How to convert from COCO instance segmentation format to YOLOv5 instance segmentation Without Roboflow?

ichsan2895 commented 1 year ago

Search before asking

[X] I have searched the YOLOv5 issues and discussions and found no similar questions.

Question

Hello, is it possible to convert COCO instance segmentation Custom dataset to YOLOv5 instance segmentation dataset (without Roboflow ) or maybe creating from scratch?

I already check this tutorial Train On Custom Data 1st and this tutorial Format of YOLO annotations

Most of tutorial just tell format for BBOX and doesn't tell how to convert COCO to YOLO

But I don't find any tutorial for converting COCO to YOLOv5 without Roboflow

Can somebody help me?

Thanks for sharing

Additional

No response

github-actions[bot] commented 1 year ago

👋 Hello @ichsan2895, thank you for your interest in YOLOv5 🚀! Please visit our ⭐️ Tutorials to get started, where you can find quickstart guides for simple tasks like Custom Data Training all the way to advanced concepts like Hyperparameter Evolution.

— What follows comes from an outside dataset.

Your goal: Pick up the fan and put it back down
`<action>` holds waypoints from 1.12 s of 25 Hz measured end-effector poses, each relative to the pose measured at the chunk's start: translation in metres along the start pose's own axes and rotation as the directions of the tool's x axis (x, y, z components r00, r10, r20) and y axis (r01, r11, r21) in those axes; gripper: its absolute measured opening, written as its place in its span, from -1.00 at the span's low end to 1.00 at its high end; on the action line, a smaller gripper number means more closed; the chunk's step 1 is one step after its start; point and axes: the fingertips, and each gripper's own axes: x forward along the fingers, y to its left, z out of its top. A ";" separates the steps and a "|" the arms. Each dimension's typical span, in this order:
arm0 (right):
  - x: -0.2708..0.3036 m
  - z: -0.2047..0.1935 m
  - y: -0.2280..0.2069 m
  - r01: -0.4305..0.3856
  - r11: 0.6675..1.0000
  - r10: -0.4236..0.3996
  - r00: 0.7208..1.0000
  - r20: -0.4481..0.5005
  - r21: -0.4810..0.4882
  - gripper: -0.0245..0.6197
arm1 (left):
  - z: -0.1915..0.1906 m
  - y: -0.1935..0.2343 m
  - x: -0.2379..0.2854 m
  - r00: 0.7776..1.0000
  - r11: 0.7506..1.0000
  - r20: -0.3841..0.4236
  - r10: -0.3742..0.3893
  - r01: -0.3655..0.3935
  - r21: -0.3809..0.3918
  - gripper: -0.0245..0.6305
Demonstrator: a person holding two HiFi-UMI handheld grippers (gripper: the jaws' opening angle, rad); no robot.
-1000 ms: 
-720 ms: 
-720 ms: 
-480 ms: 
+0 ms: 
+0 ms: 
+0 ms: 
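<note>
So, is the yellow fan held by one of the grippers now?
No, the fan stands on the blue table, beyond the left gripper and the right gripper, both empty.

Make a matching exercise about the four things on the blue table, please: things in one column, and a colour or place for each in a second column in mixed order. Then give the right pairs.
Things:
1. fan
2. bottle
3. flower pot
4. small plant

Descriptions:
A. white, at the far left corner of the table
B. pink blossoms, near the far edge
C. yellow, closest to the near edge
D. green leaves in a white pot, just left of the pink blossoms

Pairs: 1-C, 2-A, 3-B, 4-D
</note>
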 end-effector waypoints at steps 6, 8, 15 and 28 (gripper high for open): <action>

If this is a 🐛 Bug Report, please provide screenshots and minimum viable code to reproduce your issue, otherwise we can not help you.

If this is a custom training ❓ Question, please provide as much information as possible, including dataset images, training logs, screenshots, and a public link to online W&B logging if available.

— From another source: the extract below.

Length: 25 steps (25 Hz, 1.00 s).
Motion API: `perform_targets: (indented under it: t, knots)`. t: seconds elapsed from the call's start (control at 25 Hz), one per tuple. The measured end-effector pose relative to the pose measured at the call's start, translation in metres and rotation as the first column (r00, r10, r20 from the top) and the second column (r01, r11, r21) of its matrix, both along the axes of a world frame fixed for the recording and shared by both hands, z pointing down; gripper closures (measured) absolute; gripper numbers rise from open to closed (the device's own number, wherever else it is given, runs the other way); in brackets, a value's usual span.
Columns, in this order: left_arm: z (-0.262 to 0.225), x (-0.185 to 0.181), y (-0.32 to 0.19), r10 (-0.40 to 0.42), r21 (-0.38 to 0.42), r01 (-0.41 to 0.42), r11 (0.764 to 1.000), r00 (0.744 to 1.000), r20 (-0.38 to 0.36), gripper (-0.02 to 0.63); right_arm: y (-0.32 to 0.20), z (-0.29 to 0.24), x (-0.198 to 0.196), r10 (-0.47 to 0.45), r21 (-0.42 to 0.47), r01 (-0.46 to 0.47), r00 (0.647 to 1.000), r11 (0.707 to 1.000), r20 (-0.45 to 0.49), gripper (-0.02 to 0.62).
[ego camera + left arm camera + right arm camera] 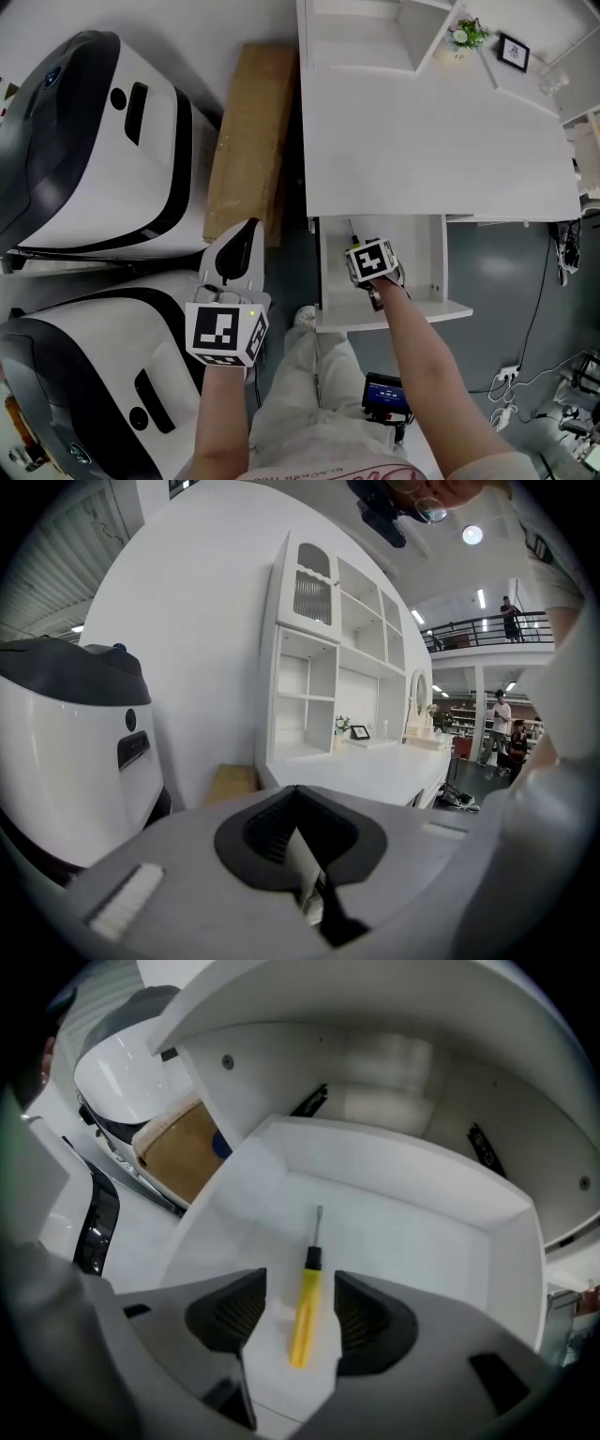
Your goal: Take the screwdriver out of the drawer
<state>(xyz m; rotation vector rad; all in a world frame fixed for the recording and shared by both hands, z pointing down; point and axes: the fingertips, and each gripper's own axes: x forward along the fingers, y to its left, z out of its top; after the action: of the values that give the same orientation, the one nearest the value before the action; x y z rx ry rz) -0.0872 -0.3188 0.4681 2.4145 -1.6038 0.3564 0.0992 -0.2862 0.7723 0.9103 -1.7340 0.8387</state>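
Observation:
The screwdriver [306, 1302], yellow-handled with a thin metal shaft, lies on the floor of the open white drawer [394, 1162]. My right gripper [300, 1288] points steeply down over it, open, with the handle between the two dark pads and a gap on either side. In the head view the right gripper [373, 272] is inside the drawer [431, 262] under the desk, and the screwdriver's [353, 232] tip shows just beyond it. My left gripper [244, 230] hangs to the left of the drawer, jaws together and empty; its own view shows the left gripper [305, 808] shut.
The white desk top [431, 141] overhangs the drawer's back. A wooden board [248, 131] leans left of the desk. Two large white and black machines [94, 141] [84, 375] fill the left side. Cables [553, 394] lie on the floor at right.

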Motion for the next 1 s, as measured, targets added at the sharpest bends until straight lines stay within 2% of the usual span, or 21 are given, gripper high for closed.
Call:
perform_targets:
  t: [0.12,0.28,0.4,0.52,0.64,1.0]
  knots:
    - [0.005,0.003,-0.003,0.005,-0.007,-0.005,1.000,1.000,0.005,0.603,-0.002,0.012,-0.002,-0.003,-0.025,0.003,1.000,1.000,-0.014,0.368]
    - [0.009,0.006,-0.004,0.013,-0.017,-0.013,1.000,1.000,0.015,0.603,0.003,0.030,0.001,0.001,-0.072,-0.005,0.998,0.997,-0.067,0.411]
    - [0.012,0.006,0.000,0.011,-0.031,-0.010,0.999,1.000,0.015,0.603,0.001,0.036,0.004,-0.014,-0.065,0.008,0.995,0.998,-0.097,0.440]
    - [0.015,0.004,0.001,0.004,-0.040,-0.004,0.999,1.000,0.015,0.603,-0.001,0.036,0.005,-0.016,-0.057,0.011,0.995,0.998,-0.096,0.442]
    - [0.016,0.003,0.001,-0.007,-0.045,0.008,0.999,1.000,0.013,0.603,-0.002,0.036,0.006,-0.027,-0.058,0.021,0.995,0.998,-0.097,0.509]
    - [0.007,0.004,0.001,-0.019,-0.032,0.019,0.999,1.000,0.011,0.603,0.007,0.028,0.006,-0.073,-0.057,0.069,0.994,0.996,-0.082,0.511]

For business inquiries or professional support requests please visit https://ultralytics.com or email support@ultralytics.com.

Requirements

Python>=3.7.0 with all requirements.txt installed including PyTorch>=1.7. To get started:

git clone https://github.com/ultralytics/yolov5  # clone
cd yolov5
pip install -r requirements.txt  # install

Environments

YOLOv5 may be run in any of the following up-to-date verified environments (with all dependencies including CUDA/CUDNN, Python and PyTorch preinstalled):

Notebooks with free GPU:
Google Cloud Deep Learning VM. See GCP Quickstart Guide
Amazon Deep Learning AMI. See AWS Quickstart Guide
Docker Image. See Docker Quickstart Guide

Status

If this badge is green, all YOLOv5 GitHub Actions Continuous Integration (CI) tests are currently passing. CI tests verify correct operation of YOLOv5 training, validation, inference, export and benchmarks on MacOS, Windows, and Ubuntu every 24 hours and on every commit.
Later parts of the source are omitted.